The generation step uses Ollama's chat endpoint with the retrieved chunks inserted into the system message or user message as context. A common prompt pattern instructs the model to answer the question based only on the provided context, and to say it does not know if the context does not contain relevant information. This grounding prevents the model from generating answers from its general knowledge when the retrieved documents do not cover the topic.
Embedding Model Comparison
Nomic-embed-text is the most widely used embedding model on Ollama. It produces 768-dimensional vectors, has a context window of 8192 tokens, handles English text well, and runs efficiently on modest hardware. Its balance of quality, speed, and resource usage makes it the default recommendation for most projects.
Mxbai-embed-large produces 1024-dimensional vectors and generally achieves higher retrieval accuracy than nomic-embed-text on standard benchmarks. The larger dimensions provide more room for encoding semantic nuances, which benefits applications where retrieval precision is critical. The tradeoff is slightly higher computation time and larger storage requirements for the vectors.
Snowflake-arctic-embed comes in multiple sizes (xs, s, m, l) and performs well on both English and multilingual text. The smallest variant is extremely fast and suitable for real-time applications where latency matters more than maximum accuracy. The largest variant competes with mxbai-embed-large on accuracy while offering better multilingual coverage.
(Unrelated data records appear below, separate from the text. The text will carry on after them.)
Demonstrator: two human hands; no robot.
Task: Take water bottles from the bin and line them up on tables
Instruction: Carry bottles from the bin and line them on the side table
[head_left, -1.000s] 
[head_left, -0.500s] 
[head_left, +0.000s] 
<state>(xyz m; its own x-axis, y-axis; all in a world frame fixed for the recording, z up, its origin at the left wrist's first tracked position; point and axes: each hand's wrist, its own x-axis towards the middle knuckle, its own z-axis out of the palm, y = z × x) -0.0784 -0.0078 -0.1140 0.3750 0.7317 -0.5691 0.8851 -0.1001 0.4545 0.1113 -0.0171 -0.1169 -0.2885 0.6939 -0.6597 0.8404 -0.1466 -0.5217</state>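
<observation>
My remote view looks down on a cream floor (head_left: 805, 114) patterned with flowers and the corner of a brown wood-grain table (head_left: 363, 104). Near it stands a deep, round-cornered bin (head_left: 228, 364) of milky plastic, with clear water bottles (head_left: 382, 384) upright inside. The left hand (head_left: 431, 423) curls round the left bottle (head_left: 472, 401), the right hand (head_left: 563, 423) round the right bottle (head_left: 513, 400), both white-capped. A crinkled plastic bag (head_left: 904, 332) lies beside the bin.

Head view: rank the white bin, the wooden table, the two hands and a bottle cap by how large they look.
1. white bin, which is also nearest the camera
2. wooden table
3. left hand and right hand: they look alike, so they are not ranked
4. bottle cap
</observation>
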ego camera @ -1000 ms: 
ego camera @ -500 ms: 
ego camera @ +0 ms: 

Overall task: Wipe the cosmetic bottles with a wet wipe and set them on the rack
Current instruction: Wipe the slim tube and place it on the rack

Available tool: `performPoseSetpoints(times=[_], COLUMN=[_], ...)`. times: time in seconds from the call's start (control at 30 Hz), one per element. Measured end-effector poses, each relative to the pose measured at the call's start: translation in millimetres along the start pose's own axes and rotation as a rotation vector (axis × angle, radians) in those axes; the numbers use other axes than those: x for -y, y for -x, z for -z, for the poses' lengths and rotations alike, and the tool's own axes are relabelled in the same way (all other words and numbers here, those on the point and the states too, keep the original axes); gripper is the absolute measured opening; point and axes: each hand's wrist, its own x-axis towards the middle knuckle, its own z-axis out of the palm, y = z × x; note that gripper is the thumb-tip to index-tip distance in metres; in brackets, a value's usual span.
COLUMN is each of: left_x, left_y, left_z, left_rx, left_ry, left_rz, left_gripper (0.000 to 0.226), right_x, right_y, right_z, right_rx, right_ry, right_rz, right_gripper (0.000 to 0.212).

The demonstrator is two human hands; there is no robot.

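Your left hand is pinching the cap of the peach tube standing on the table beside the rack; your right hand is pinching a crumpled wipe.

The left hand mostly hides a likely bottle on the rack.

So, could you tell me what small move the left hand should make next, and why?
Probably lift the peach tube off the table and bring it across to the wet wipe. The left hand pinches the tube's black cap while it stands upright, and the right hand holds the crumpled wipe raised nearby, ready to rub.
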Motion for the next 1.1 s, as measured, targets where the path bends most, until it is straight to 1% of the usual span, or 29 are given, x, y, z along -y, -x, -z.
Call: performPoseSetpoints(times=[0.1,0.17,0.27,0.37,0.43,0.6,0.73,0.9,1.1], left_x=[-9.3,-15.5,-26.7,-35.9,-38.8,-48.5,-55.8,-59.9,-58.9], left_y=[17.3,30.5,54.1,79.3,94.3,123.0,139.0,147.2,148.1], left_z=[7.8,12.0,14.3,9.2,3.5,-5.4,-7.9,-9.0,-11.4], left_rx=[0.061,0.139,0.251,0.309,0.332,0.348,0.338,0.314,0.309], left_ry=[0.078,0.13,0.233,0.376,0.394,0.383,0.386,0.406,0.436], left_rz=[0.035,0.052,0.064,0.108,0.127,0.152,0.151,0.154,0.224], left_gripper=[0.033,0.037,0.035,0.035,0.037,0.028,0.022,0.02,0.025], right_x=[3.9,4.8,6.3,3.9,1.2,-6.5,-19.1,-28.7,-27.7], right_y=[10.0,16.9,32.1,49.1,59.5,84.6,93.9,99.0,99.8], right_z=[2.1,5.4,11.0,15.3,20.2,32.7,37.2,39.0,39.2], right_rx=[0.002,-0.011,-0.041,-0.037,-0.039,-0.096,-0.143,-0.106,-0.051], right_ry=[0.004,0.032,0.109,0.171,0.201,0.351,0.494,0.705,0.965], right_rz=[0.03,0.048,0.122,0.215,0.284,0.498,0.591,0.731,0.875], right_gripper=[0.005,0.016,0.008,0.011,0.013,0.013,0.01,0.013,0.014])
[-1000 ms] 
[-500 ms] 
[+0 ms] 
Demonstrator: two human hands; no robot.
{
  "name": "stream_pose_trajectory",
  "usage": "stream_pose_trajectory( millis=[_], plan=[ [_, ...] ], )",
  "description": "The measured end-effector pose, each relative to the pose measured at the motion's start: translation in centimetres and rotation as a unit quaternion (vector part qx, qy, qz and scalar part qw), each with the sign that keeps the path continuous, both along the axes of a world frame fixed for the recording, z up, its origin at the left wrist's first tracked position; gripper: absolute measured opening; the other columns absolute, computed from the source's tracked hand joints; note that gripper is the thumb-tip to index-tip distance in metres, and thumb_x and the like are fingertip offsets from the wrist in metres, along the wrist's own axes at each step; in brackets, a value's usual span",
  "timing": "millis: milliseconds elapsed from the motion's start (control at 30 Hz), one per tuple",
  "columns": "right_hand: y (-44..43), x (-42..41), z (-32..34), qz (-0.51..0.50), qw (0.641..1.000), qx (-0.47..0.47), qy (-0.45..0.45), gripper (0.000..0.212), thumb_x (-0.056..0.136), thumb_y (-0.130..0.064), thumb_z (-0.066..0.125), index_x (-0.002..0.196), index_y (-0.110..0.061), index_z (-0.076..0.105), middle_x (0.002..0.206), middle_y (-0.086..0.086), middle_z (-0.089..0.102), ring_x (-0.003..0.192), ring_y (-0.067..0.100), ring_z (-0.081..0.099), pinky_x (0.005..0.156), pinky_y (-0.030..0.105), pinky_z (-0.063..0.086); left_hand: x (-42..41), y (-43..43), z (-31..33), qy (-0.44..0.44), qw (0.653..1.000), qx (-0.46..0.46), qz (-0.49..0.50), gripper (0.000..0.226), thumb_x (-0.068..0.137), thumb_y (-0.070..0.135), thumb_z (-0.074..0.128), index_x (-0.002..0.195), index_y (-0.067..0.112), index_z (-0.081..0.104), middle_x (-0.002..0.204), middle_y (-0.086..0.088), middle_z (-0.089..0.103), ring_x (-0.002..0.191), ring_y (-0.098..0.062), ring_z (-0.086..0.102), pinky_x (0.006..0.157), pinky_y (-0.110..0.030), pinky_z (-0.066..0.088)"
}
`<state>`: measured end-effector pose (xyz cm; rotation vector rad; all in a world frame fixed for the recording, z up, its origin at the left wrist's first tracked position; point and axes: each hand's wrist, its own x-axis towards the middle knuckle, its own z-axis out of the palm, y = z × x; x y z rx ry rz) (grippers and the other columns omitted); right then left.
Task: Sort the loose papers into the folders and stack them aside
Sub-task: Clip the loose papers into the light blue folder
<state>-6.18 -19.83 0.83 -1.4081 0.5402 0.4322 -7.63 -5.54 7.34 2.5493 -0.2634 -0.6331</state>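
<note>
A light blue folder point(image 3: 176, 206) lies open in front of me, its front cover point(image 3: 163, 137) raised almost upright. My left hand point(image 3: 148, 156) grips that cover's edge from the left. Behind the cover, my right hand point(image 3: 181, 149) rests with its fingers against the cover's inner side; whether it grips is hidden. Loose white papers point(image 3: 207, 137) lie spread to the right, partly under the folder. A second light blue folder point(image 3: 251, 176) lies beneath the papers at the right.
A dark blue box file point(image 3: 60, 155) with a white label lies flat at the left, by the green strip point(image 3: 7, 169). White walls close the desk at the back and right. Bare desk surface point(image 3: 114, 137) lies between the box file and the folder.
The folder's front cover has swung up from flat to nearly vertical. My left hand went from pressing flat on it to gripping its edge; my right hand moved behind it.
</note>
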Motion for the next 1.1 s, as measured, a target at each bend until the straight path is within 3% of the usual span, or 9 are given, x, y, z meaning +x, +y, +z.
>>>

Batch Processing and Performance
For large document collections, batch processing is essential. Instead of embedding one text at a time, group your chunks into batches of 50 to 100 and send them in a single API call. The model processes batched inputs more efficiently than sequential single inputs because it amortizes the model loading and context switching overhead across all items in the batch.
Processing speed depends on the embedding model size and your hardware. On a modern GPU, nomic-embed-text can embed roughly 100 to 300 chunks per second in batch mode. On CPU, expect 10 to 30 chunks per second. For very large collections (millions of documents), consider running the embedding job overnight or distributing it across multiple machines, each running its own Ollama instance.
Monitor memory usage during batch processing, especially on GPU. Embedding models are small, but large batch sizes with long text chunks can temporarily require significant VRAM for the input token processing. If you encounter out-of-memory errors during batch embedding, reduce the batch size or the maximum chunk length. The total embedding quality is identical regardless of batch size.
Ollama makes local embedding generation straightforward with dedicated models like nomic-embed-text and mxbai-embed-large. Combined with a vector database, these embeddings enable semantic search and RAG pipelines that keep your data entirely on your own hardware while delivering retrieval quality comparable to cloud embedding services.